New paper out: "A batch-incremental video background estimation model using weighted low-rank approximation of matrices" - joint work with Aritra Dutta (KAUST) and Xin Li (University of Central Florida).

Abstract: Principal component pursuit (PCP) is a state-of-the-art approach for background estimation problems. Due to their higher computational cost, PCP algorithms, such as robust principal component analysis (RPCA) and its variants, are not feasible in processing high definition videos. To avoid the curse of dimensionality in those algorithms, several methods have been proposed to solve the background estimation problem in an incremental manner. We propose a batch-incremental background estimation model using a special weighted low-rank approximation of matrices. Through experiments with real and synthetic video sequences, we demonstrate that our method is superior to the state-of-the-art background estimation algorithms such as GRASTA, ReProCS, incPCP, and GFL.

### June 27, 2017

IMA Fox Prize (2nd Prize) for Robert Mansel Gower

Robert M. Gower was awarded a Leslie Fox Prize (2nd Prize) by the Institute of Mathematics and its Applications (IMA) for the paper Randomized Iterative Methods for Linear Systems (SIAM J. Matrix Anal. & Appl., 36(4), 1660–1690, 2015), coauthored with me. The list of finalists can be found here.

The Leslie Fox Prize for Numerical Analysis of the Institute of Mathematics and its Applications (IMA) is a biennial prize established in 1985 by the IMA in honour of mathematician Leslie Fox (1918-1992). The prize honours "young numerical analysts worldwide" (any person who is less than 31 years old), and applicants submit papers for review. A committee reviews the papers, invites shortlisted candidates to give lectures at the Leslie Fox Prize meeting, and then awards First Prize and Second Prizes based on "mathematical and algorithmic brilliance in tandem with presentational skills".

### June 26, 2017

Jakub Konečný defended his PhD thesis "Stochastic, Distributed and Federated Optimization for Machine Learning" today. Congratulations!

Jakub joined my group as a PhD student in August 2013. His PhD was in his first year supported by the Principal's Career Development Scholarship, and in the subsequent years by a Google Europe Doctoral Fellowship in Optimization Algorithms. Jakub has co-authored 13 papers during his PhD (links to the papers can be found here). He has worked on diverse topics such as distributed optimization, machine learning, derivative-free optimization, federated learning, gesture recognition, semi-stochastic methods and variance-reduced algorithms for empirical risk minimization. He is joining Google Seattle in August 2017 as a research scientist.

### June 21, 2017

New paper out: "Privacy Preserving Randomized Gossip Algorithms" - joint work with Filip Hanzely (Edinburgh), Jakub Konečný (Edinburgh), Nicolas Loizou (Edinburgh) and Dmitry Grishchenko (Higher School of Economics, Moscow).
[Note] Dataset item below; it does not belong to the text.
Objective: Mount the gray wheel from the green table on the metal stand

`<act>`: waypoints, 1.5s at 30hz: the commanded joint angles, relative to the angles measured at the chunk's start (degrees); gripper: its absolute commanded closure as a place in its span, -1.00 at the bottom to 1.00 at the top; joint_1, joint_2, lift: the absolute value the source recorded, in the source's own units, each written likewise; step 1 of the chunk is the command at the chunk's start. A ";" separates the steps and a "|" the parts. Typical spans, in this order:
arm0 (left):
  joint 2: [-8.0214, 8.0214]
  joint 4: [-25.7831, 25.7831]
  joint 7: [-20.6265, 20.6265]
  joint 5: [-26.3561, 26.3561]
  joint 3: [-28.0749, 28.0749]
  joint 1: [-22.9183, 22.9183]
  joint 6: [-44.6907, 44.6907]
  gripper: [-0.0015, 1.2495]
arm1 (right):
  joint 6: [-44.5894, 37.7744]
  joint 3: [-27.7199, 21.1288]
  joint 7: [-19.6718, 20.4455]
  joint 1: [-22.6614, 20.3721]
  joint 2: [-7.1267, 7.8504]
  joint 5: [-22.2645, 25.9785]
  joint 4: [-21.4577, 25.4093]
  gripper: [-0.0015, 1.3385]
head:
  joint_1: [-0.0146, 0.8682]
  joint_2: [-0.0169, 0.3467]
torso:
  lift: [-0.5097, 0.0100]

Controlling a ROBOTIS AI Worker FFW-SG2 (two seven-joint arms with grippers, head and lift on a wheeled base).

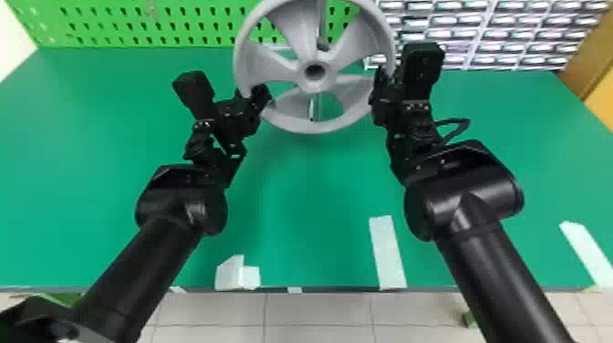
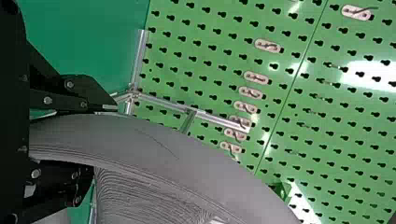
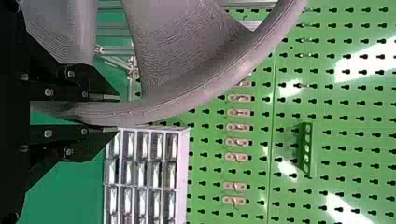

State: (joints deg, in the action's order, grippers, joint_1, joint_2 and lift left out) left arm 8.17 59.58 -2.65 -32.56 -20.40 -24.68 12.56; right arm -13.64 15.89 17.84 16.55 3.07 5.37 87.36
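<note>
- Gray wheel [image 1: 314,127], one: held up over the green table [image 1: 296,205] between both grippers, broad face turned to the head camera; round bore in the hub [image 1: 329,78], wide spokes running out to the rim.
- Left gripper [image 1: 254,94]: at the wheel's left side; two black fingers, one on each side of the rim, pinching it.
- Right gripper [image 1: 382,85]: at the wheel's right side; fingers closed on the rim, which lies between them.
- Metal stand [image 2: 215,118]: bare silvery bars, behind the wheel and partly covered by it; whether the two touch cannot be told.
- Pegboard [image 1: 137,23]: green, with rows of keyhole slots, rising behind the table; pale oblong plates [image 3: 238,127] in a row and a small green holder [image 3: 307,149] fixed on it.
- Drawer cabinet [image 1: 483,45]: pale frame, many small compartments, at the table's far right.
- White tape [image 1: 387,253]: several strips, toward the table's near edge.
- Floor [image 1: 319,314]: light tiles, beyond that near edge.
</note>
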 commanded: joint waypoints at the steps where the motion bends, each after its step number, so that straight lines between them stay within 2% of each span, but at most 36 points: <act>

Abstract: In this work we present three different randomized gossip algorithms for solving the average consensus problem while at the same time protecting the information about the initial private values stored at the nodes. We give iteration complexity bounds for all methods, and perform extensive numerical experiments.

### June 18, 2017

I am now in Slovakia, visiting Radoslav Harman at Comenius University.

### June 15, 2017

New paper out: "Stochastic primal-dual hybrid gradient algorithm with arbitrary sampling and imaging applications" - joint work with Antonin Chambolle (Ecole Polytechnique), Matthias J. Ehrhardt (Cambridge), and Carola-Bibiane Schoenlieb (Cambridge).
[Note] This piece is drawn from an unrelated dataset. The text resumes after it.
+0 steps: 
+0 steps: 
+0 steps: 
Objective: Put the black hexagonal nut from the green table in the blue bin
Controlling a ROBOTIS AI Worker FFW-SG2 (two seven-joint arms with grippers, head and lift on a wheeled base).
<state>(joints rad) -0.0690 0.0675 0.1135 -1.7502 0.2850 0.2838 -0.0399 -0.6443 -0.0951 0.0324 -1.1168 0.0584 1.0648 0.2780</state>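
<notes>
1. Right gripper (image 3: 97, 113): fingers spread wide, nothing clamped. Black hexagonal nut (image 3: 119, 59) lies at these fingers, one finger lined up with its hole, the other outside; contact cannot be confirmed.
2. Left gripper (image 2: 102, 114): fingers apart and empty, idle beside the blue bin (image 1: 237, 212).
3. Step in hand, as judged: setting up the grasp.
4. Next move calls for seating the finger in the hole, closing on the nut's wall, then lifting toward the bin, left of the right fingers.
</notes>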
Abstract: We propose a stochastic extension of the primal-dual hybrid gradient algorithm studied by Chambolle and Pock in 2011 to solve saddle point problems that are separable in the dual variable. The analysis is carried out for general convex-concave saddle point problems and problems that are either partially smooth / strongly convex or fully smooth / strongly convex. We perform the analysis for arbitrary samplings of dual variables, and obtain known deterministic results as a special case. Several variants of our stochastic method significantly outperform the deterministic variant on a variety of imaging tasks.

### June 4, 2017

New paper out: "Stochastic reformulations of linear systems: algorithms and convergence theory" - joint work with Martin Takáč (Lehigh).

Abstract: We develop a family of reformulations of an arbitrary consistent linear system into a stochastic problem. The reformulations are governed by two user-defined parameters: a positive definite matrix defining a norm, and an arbitrary discrete or continuous distribution over random matrices. Our reformulation has several equivalent interpretations, allowing for researchers from various communities to leverage their domain specific insights. In particular, our reformulation can be equivalently seen as a stochastic optimization problem, stochastic linear system, stochastic fixed point problem and a probabilistic intersection problem. We prove sufficient, and necessary and sufficient conditions for the reformulation to be exact.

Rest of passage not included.